1)      Essential Unity    In churches today, there tends to be this “us against them mentality”. If you’re not a Protestant, Baptist, Episcopalian, Methodist, Seventh Day Adventist, Pentecostal, Catholic, or eve Non-Denominational, then you’re obviously not doing church “correctly”.  Each prescribing to their teaching and worship styles over the other. At the Con, I was among a variety of Geeks in those three days. There were Harry Potter Geeks, Star Wars Geeks, Trekkies/Trekkers (they know the difference where I do not), Gamers, costumers, artists…you name it! And over the years, I never once saw or heard from any of those factions’ attempts to try to convince a person that their brand of fandom was superior to another.  I didn’t see the Star Trek fan poking a Star Wars fan in the chest proclaiming Spock is wiser than Yoda or that Luke can flip circles around Kirk…which, by the way, He can… there were no contentions.  In the grand scheme of things, there may have been that kind of debating but I’m sure to say that it was all in fun and never in ostracizing fashion. You see, in this setting, those non- essential items( or preferences) didn’t hinder the essential fun fact that everyone was there to celebrate one thing. We’re all Geeks! Well, that kind of unity attracts. And churches could do a better a job in recognizing how the non- essentials tend to be a divisive obstacle we create for ourselves rather than focusing on the essentials which would enable us to celebrate who we are, lock arms, and share God’s light in a highly effective way. How much more positively influential can we then be? Bottom line, at the Con, denominations sure get along.

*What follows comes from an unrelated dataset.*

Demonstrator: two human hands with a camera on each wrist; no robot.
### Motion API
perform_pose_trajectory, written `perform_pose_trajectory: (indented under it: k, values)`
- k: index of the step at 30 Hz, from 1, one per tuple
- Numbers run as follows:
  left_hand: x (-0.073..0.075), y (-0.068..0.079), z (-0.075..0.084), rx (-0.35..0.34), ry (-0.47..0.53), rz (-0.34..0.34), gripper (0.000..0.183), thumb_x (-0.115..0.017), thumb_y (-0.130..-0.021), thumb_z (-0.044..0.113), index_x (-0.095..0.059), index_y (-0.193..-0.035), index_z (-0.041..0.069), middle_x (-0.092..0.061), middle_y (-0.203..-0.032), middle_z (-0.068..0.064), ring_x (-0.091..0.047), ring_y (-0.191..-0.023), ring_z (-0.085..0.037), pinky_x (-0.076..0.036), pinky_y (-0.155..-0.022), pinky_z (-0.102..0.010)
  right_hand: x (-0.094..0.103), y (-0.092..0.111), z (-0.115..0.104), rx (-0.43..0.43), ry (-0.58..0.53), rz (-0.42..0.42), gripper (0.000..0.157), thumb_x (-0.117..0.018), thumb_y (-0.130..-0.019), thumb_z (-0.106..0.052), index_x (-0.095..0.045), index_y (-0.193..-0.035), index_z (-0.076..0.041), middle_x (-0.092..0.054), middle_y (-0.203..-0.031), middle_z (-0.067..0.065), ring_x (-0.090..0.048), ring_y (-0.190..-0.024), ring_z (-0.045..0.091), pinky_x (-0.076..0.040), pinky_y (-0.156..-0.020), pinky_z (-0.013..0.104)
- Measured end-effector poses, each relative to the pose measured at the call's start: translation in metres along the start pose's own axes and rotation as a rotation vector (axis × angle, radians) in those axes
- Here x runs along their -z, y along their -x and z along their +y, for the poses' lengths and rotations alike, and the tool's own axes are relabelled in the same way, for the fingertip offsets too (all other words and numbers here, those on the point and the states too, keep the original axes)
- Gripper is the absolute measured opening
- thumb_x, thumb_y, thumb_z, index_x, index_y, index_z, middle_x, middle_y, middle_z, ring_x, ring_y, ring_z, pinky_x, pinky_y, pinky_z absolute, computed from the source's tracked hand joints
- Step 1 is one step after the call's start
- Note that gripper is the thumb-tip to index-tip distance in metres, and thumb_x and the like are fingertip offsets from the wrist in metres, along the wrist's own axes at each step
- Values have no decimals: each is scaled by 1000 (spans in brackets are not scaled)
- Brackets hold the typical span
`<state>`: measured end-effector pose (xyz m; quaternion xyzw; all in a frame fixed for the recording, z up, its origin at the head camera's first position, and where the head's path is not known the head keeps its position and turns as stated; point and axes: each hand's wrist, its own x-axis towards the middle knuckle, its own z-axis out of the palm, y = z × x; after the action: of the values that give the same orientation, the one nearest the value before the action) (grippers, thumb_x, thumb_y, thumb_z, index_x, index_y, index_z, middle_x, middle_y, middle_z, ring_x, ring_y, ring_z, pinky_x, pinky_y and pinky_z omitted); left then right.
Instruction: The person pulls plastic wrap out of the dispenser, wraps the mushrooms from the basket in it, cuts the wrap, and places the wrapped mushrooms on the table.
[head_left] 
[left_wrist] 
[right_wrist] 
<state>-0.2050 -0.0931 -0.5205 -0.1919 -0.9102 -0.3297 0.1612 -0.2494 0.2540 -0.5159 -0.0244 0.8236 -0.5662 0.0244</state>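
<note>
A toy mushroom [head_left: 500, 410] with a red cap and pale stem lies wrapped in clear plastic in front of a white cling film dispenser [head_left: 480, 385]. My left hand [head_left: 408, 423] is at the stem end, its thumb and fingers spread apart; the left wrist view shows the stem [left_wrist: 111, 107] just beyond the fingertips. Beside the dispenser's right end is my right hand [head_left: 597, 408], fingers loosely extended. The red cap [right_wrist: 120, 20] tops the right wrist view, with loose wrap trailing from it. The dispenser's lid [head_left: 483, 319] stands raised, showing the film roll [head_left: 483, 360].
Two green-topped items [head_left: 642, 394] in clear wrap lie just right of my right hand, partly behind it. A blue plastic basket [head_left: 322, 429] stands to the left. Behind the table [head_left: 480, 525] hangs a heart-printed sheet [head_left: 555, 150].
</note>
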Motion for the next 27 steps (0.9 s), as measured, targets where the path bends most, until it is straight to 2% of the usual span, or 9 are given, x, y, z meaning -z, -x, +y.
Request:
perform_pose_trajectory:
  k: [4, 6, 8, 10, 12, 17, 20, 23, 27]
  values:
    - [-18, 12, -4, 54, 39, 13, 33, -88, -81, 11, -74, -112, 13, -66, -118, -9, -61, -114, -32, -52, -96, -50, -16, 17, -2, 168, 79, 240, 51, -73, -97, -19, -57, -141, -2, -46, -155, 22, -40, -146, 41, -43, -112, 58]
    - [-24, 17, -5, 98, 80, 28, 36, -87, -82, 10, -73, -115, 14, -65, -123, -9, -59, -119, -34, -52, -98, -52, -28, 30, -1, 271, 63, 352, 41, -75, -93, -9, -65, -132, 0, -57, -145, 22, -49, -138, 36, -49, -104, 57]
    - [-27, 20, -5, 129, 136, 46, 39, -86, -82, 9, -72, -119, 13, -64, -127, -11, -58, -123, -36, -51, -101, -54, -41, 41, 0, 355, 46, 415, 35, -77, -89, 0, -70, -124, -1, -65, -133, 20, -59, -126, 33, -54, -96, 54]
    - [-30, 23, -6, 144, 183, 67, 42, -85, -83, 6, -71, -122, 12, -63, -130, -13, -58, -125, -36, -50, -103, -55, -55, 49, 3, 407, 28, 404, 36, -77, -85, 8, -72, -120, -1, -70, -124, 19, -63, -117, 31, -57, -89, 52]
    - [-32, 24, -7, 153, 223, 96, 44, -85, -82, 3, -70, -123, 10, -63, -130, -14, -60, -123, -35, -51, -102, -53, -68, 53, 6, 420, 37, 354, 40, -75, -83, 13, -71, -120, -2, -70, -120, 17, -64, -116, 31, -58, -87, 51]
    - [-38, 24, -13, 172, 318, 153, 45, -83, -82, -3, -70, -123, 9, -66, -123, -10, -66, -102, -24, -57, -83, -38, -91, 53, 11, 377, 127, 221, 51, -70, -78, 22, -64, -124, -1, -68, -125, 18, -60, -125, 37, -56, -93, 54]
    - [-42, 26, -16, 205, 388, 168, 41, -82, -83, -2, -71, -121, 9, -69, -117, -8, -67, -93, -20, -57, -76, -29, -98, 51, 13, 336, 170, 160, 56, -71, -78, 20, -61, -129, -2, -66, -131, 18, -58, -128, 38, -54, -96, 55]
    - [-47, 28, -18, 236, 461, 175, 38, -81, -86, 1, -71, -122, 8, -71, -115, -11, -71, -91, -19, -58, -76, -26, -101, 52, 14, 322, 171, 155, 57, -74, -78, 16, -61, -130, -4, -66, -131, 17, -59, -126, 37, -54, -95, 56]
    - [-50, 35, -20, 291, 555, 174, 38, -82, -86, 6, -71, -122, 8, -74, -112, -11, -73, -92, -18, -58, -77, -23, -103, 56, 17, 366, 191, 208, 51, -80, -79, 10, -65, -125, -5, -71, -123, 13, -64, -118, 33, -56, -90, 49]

2)      Knowing Our Subject Matter    Geeks sure know theirs! I can assure you that whatever preference a fellow geek is in to( be it a game, movie, book, art, costumes, or a great Sci-Fi show), it’s not just watched, read about, played, and studied “one” day a week.   The fandom you witness at conventions is “experienced” daily in a geek’s life!  They soak this stuff up to where they know “who” said “what” played by “you know who”  on episode “so and so”  which aired on channel  “something- something” back in 1976 and it doesn’t stop there!  They know their movies, directors, books, and authors and on and on and on! And they breathe it to the point where it’s part of their very being. I mean the more they know about it, the more they tend to be fulfilled in sharing it with others just as excited about the subject or to those who’s never heard of it. Believe me, that’s me! Well, how about that? I truly believe we as a church (not the building for corporate Sunday fellowship but as the body of Christ) should absolutely aspire to do likewise! We tend to adopt apathetic beliefs and merely save what we “want to know” for only a Sunday setting. One day a week. Well, if we profess who Christ is in our lives, should we not also commit to the study and historicity of Christendom to the degree where we read it, study it, and breathe it daily? Shouldn’t we also Geek out about it in the same exciting way? And like the Con setting, it takes commitment.  And it should be a commitment that is the result of wanting to understand our history (His Story), grasp its truths and apply it fruitfully to our own lives. Listen the more we can learn, the more we’re likely to share that knowledge in a new, exciting way that can inspire people to consider our proposition and to look into it further rather than leaning on the un-inspiring and lazy “Don’t ask questions, Just accept it on faith” stance.  It can be done but we really need to make an effort to know our subject matter rather than having it dictated by someone who doesnt believe in it. So let’s hit the books!